- [WHAT IS BEING ASKED]
Search the records for "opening" and copy each line that holds it.
━━ DATA ━━
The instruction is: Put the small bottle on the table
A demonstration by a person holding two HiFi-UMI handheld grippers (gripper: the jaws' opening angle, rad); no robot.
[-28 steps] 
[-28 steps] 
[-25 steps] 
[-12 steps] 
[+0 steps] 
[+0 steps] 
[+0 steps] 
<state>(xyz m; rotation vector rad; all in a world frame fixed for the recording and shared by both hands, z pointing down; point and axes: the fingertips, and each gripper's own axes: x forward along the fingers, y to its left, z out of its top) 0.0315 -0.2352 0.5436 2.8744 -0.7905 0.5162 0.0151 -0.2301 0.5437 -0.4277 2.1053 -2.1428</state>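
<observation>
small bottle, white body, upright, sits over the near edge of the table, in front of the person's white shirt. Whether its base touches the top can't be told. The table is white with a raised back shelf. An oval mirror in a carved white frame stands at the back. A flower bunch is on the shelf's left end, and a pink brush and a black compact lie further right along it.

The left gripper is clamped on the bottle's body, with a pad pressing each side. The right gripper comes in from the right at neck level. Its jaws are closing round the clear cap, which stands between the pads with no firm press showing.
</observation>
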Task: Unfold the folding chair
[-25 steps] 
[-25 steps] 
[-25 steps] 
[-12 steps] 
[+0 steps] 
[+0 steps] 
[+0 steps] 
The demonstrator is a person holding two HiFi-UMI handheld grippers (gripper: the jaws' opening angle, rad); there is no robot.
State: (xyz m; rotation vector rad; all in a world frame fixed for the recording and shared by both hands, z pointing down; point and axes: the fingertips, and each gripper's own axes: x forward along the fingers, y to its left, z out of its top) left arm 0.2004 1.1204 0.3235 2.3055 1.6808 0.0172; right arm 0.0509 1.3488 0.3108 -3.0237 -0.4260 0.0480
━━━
- [RESULT OF THIS TASK]
A demonstration by a person holding two HiFi-UMI handheld grippers (gripper: the jaws' opening angle, rad); no robot.
The demonstrator is a person holding two HiFi-UMI handheld grippers (gripper: the jaws' opening angle, rad); there is no robot.

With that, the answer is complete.